Stan und Jack waren sich nicht grün.
Durch den Stress hatte Jack einen epileptischen Anfall nach dem anderen und wir dachten schon, er müßte wieder zurück, weil er mit der neuen Situation nicht zurecht kommt.

Die Beiden haben sich ständig belauert. Nachdem Stan nun endlich froh war, ein zu Hause zu haben, wollte er das scheinbar mit niemandem teilen, ausser mit seiner Auserwählten Polly.
Aber dank eines wunderbaren Hinweises, behandeln wir Jack nun mit Globulis, davon bekommt er jetzt seit etwa 2 Monaten jeden Tag. Die Anfälle sind vorbei, Jack geht es spitze und alle 3 sind jetzt dicke Freunde. Inzwischen schlafen sie zu dritt auf einem Haufen und stecken gleichzeitig den Kopf in den Napf.
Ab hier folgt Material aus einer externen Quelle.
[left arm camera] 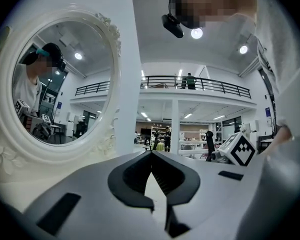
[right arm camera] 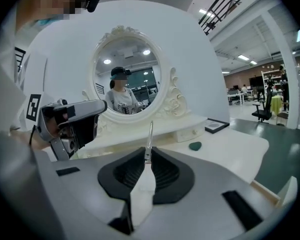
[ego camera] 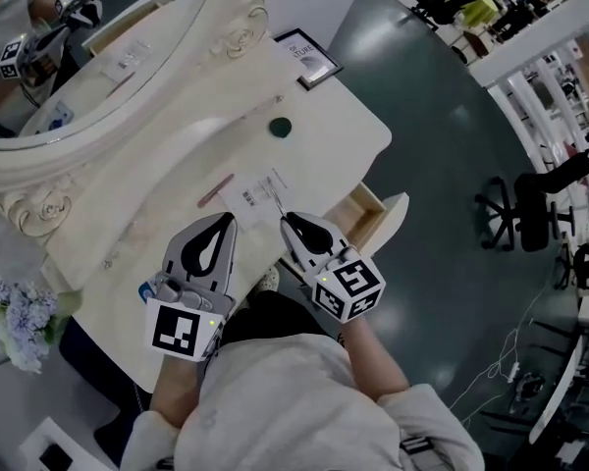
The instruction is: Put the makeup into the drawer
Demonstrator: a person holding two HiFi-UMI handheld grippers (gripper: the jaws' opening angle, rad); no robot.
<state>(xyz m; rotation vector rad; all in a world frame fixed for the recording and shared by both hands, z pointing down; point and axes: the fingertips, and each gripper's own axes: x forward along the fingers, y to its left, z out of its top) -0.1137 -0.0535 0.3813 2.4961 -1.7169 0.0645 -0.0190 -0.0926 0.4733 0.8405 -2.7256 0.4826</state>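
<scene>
Vanity table (ego camera: 353, 135): drawer (ego camera: 361, 216) open; right gripper (right arm camera: 149, 156) clamps slim silver tool (right arm camera: 149, 136); left gripper (left arm camera: 151, 156) closed, empty; green piece (ego camera: 280, 126), pink pencil (ego camera: 216, 190) unstowed

Ornate white mirror (ego camera: 108, 67) at the back; framed picture (ego camera: 309, 59) beside it; flowers (ego camera: 15, 317) at left.

The place is a large open hall, a lab or office by its look, with a home-style corner staged in it: a cream dressing table (ego camera: 319, 130) with an ornate oval mirror (left arm camera: 55, 84) stands on grey floor (ego camera: 442, 135) near black office chairs (ego camera: 515, 214), below a railed upper gallery (left arm camera: 190, 85) and ceiling lights (left arm camera: 196, 33)
</scene>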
Jack ist der erste, der sich streicheln lassen hat und Stan ist inzwischen soweit, dass er sich auch kurz kraueln läßt, aber nur VOR dem Fressen und dann bitte nur drei mal kraueln, das reicht

Polly kommt inzwischen schon auf eine handbreit heran.
Im Garten laufen die drei mir gerne hinterher und betteln können sie, wie ganz große.
Polly kurz vor ihrem abendlichen Koller (dann rennt sie manchmal senkrecht die Bäume hoch...)

Stan und Jack genießen es, wenn ich Kaffee trinke...

Wenn stan nicht so ein sturer ignoranter Esel wäre, würde ich ihn auch richtig dolle knuddeln, aber der läßt sich ja nicht

Aber als unzugänglich würde ich unsere Miezen inzwischen nicht mehr bezeichnen

Es hat auch richtig Freude gemacht, zuzusehen, wie sich sogar die Körperhaltung verändert hat und wie selbstsicher, sie inzwischen ihr Grundstück inspizieren.
PS: die Bilder lassen sich jetzt auch in groß betrachten, beim Anklicken.